Theresa May rushed to Brussels in the early hours of Friday morning (8 December), after the European Commission said all-night divorce talks had made “sufficient progress” to move on to the second phase of Brexit negotiations.
May and Juncker outlined the progress made on the three issues of citizens’ rights, the Irish border and the divorce bill, and agreed to move on to talks about the UK’s future relationship with the bloc, at a joint press conference at Commission headquarters on Friday morning.
Speculation that a deal had been reached mounted after Juncker’s chief of staff Martin Selmayr tweeted a picture of white smoke earlier on Friday morning.
The agreement will be passed on to the European Council and member states will decide whether or not to accept it in time for next week’s summit (14-15 December).
“The decision is now in the hands of the 27 heads of state and government,” Juncker said. “I am sure they will share our appraisal.”
The Commission president welcomed the deal on citizens’ rights, saying: “Today we bring back certainty” for EU citizens in the UK. He stressed that the right of EU citizens in the UK – and UK citizens in the EU – to live, work and study would remain the same, and that they would retain the right to family reunification, healthcare and social security.
Under the deal struck, these rights would be protected by UK law, not the European Court of Justice. Read the text of the deal here.

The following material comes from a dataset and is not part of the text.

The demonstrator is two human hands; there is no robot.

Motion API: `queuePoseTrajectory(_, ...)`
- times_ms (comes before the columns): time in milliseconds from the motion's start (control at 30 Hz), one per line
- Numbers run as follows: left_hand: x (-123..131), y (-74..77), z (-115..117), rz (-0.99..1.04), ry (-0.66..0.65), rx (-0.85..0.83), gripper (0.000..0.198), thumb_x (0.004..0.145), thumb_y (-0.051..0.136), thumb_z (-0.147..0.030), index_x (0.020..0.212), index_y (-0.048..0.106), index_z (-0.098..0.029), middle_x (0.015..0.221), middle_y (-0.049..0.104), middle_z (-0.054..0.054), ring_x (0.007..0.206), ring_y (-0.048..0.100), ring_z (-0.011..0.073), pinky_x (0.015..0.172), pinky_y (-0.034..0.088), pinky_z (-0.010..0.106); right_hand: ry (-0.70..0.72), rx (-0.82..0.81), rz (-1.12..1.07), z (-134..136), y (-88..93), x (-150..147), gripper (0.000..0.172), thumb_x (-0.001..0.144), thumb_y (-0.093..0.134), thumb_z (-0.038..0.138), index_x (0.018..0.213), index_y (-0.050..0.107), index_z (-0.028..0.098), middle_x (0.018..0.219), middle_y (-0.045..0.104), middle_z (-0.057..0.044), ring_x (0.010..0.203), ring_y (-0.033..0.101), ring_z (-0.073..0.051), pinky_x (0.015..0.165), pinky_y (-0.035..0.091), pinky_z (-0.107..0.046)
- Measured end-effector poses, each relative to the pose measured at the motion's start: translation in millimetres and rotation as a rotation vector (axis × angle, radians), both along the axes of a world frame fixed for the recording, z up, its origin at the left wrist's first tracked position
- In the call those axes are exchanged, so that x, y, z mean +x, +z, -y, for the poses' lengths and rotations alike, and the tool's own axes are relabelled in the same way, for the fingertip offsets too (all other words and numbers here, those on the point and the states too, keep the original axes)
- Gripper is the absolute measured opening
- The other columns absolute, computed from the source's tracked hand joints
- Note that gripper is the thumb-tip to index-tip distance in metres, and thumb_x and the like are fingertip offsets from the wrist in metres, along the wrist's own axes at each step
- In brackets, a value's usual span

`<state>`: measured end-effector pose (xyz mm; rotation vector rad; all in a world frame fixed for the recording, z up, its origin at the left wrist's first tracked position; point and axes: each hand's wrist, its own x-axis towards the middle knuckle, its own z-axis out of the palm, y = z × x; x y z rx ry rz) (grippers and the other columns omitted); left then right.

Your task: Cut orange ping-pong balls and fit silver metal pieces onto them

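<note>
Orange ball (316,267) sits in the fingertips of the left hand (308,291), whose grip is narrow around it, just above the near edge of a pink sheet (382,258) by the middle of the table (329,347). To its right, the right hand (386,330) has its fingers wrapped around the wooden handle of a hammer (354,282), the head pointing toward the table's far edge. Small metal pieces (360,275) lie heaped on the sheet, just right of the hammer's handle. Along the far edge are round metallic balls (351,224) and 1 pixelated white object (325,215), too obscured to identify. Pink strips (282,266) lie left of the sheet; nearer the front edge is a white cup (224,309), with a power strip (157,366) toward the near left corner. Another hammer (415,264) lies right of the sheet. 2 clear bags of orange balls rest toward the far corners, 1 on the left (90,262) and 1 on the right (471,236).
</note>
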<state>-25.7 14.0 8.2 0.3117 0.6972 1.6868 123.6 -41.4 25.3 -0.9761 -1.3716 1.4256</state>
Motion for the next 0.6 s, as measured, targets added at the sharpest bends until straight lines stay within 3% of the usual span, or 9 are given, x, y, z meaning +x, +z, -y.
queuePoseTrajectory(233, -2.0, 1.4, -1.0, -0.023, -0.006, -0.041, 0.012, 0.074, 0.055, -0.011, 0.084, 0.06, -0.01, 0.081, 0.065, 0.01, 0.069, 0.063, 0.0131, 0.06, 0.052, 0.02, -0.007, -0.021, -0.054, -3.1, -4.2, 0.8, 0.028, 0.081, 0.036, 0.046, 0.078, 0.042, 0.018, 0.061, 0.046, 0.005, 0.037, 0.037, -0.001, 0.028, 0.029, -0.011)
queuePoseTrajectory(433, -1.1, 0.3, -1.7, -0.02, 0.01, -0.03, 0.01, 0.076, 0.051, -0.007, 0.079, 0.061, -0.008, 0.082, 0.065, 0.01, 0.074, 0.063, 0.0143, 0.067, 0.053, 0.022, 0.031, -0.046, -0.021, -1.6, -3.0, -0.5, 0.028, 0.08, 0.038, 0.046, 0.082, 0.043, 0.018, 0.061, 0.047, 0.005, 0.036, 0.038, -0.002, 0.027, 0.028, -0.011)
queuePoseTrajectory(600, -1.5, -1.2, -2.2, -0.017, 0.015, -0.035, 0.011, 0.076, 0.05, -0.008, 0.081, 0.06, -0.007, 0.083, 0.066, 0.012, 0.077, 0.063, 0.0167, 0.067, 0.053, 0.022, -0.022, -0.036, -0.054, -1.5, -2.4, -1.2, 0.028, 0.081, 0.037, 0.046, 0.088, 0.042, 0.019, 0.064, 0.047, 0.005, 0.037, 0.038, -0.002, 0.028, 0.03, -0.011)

On Ireland, Juncker said he had spoken first with Prime Minister Leo Varadkar then May on Thursday night in a bid to break a deadlock over the wording of a deal on future border arrangements.
“The peace process is a priority,” the Commission president said, adding that the EU would continue to support peace and reconciliation on the island.

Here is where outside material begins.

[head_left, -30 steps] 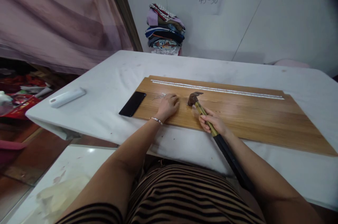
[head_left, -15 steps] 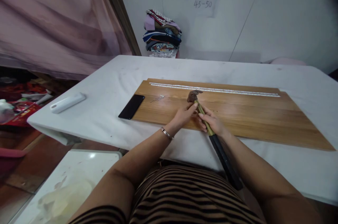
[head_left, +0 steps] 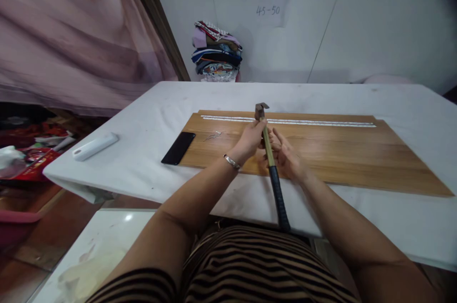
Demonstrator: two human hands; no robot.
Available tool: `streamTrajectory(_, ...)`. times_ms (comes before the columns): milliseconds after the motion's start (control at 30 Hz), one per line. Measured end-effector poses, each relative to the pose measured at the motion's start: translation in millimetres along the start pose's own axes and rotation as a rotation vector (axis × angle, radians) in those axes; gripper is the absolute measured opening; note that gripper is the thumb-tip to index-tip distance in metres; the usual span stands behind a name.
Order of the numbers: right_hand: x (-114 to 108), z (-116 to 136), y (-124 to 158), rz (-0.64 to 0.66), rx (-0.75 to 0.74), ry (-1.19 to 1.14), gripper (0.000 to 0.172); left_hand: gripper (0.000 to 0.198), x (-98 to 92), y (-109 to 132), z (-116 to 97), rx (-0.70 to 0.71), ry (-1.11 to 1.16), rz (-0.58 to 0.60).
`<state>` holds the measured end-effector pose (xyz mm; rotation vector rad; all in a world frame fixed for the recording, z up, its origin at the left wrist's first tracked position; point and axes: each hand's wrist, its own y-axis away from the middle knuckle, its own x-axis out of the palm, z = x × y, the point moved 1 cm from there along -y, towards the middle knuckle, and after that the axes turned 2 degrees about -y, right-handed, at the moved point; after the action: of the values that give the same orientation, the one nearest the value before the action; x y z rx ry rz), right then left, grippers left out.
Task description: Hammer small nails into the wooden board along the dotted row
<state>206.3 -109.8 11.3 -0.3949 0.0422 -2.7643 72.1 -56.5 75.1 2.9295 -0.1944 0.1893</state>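
A claw hammer point(head_left: 269, 151) with a rusty head and a black grip hangs over the near edge of a wooden board point(head_left: 342, 155), its handle pointing toward my body. My left hand point(head_left: 253, 137) is closed round the upper handle just below the head. Beside the handle, my right hand point(head_left: 288, 156) has its fingers apart and holds nothing that I can see. Several nails point(head_left: 213, 136) lie on the board left of my hands. Two white measuring strips point(head_left: 321, 123) run along the board's far side.
A black phone point(head_left: 178, 148) lies against the board's left end. Farther left, a white oblong object point(head_left: 95, 146) rests on the white-covered table point(head_left: 143, 122). Folded clothes point(head_left: 217, 53) are stacked behind the table. At lower left stands a white stool-like surface point(head_left: 107, 231).
My right hand has loosened from the hammer's handle and its fingers have spread. The hammer, in my left hand, has risen away from me and its grip end has swung left.
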Motion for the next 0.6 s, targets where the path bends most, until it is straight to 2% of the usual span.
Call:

“The EU27 stand firmly behind Ireland and the peace process,” he said.
May also hailed Friday’s agreement as “a significant improvement” on the version that was rejected by her Northern Irish coalition partners the Democratic Unionist Party earlier in the week.

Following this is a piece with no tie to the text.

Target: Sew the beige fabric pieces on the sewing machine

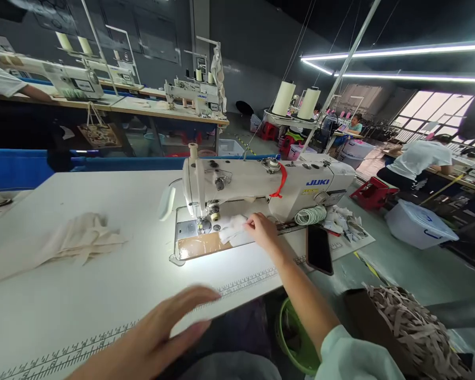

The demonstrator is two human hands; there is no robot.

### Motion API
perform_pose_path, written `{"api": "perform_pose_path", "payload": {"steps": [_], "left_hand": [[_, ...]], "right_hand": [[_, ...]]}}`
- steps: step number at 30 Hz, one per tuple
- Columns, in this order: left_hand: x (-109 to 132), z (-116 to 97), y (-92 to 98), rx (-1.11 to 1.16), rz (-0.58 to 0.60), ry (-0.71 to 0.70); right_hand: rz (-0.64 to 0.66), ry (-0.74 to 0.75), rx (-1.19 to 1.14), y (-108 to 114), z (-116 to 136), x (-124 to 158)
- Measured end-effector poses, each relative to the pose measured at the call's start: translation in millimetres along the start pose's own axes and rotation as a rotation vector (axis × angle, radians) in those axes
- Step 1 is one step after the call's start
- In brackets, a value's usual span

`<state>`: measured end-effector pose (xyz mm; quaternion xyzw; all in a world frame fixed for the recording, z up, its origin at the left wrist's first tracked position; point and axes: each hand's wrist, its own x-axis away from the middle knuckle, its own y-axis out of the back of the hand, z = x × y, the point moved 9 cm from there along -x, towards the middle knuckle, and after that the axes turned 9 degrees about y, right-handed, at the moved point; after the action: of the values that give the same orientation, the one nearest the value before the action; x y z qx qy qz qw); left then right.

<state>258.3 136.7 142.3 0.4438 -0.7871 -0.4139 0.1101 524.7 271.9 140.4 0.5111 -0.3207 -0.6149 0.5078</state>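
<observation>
My right hand [263, 231] pinches a small piece of white fabric [233, 228] on the bed of the sewing machine [241, 182], just right of the needle and presser foot. The fabric is blurred, and the fingertips partly cover its edge. Near the front edge of the table, my left hand [168, 322] hovers with thumb and fingers apart, holding nothing; it is smeared by motion. A pile of cream fabric pieces [89, 237] lies on the white tabletop [142, 200] to the left.
A phone [319, 249], a coil of pale cord [311, 215] and fabric scraps [344, 221] sit at the table's right end. Below are a green bin [287, 338] and a box of fabric strips [411, 327]. Two thread cones [284, 98] stand behind. Other people work nearby.
</observation>
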Motion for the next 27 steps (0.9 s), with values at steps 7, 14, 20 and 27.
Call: {"api": "perform_pose_path", "payload": {"steps": [7,14,20,27], "left_hand": [[-156,-20,-33.4,-0.008,-0.369,-0.139],[-201,10,-43.0,-0.031,-0.373,0.160],[-151,19,-19.8,0.062,-0.245,0.229],[-83,98,57.6,-0.139,-0.112,0.583]], "right_hand": [[-0.089,0.187,-0.202,6,0,10],[-0.044,0.143,-0.337,0,-17,4],[-0.037,0.216,-0.261,-5,-13,6],[-0.058,0.241,-0.216,-3,-13,6]]}}
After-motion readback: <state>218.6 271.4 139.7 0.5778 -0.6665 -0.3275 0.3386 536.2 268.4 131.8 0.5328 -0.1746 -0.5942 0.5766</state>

She stressed that it had required “give and take on both sides” but that the deal to be put to the European Council was “a hard-won agreement in all our interests”.
Juncker highlighted that today’s announced breakthrough does not constitute a final deal, but a step along the road: “Let me be clear: we still have a lot of work to do. This is not the withdrawal agreement.”
Tusk says the hardest is still to come
Following May and Juncker’s joint press conference, European Council President Donald Tusk made a statement at 9:00 am.
He agreed that sufficient progress had been made and said he would recommend to the EU’s 27 heads of state and government that they move Brexit talks on to the second phase concerning the UK’s future relations with the EU and the two-year transitional period after it leaves the bloc in March 2019.
“We are ready to discuss a two-year transition period but we have our conditions,” he said.
During a transition period, Tusk insisted that the UK would have to respect the whole of EU law, including any new laws, the EU budget, judicial oversight and any related obligations.
“And decision-making will continue between the EU27 without the UK,” he added. “This is the only reasonable solution.”
Tusk said he was satisfied with Friday’s agreement, which he described as “a personal success for Theresa May”, but warned that “the most difficult challenge lies ahead”.
The two sides now have less than a year to close a deal on the UK’s future relationship with the EU.